→ **TASK DETAILS**:
Where does the word "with" appear in the data? Copy every line that holds it.
○ ○ ○ ○ ○ ○ ○
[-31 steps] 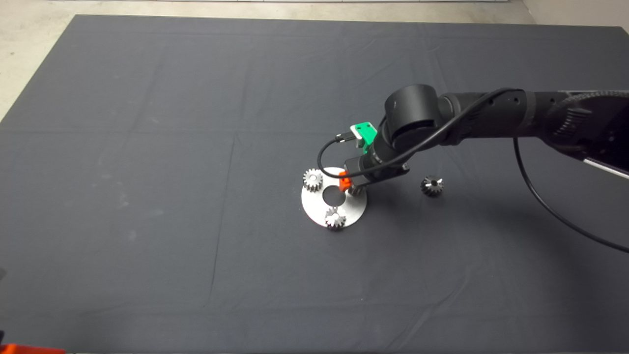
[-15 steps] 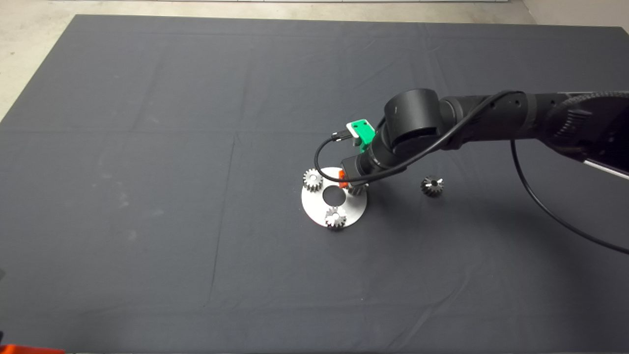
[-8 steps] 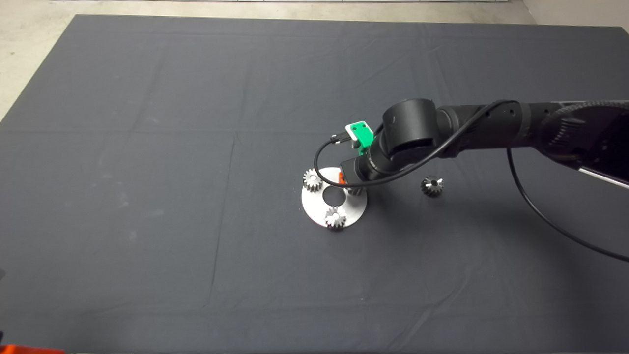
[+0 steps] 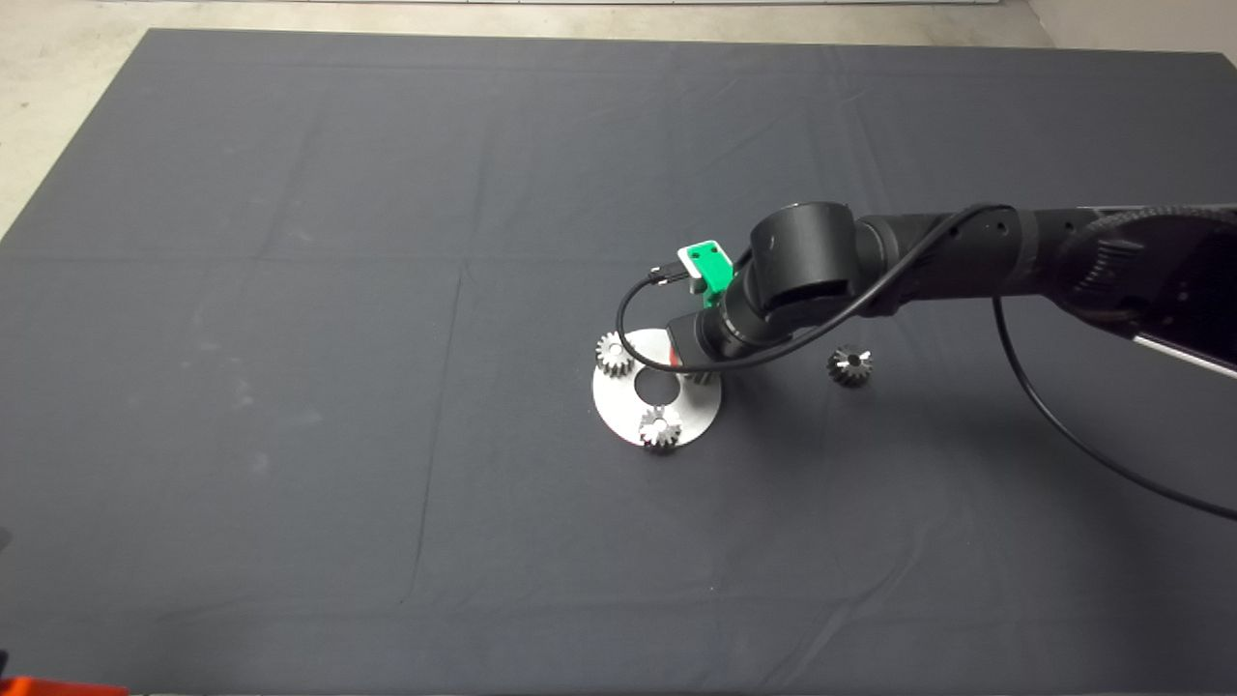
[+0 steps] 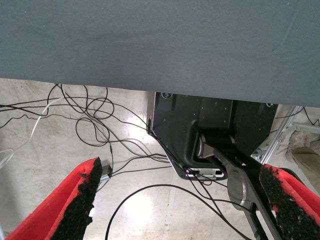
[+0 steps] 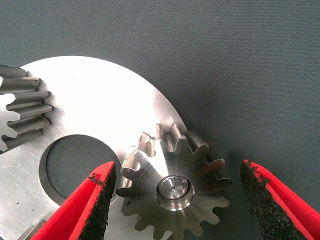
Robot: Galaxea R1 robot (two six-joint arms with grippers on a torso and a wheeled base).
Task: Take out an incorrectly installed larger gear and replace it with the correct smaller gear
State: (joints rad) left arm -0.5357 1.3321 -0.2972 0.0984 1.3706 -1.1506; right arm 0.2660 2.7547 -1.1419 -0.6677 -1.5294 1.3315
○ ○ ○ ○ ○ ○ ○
→ **ANSWER TO THIS PROBLEM**:
Robot: Galaxea R1 robot (two six-joint arms with grippers on a torso and a wheeled base).
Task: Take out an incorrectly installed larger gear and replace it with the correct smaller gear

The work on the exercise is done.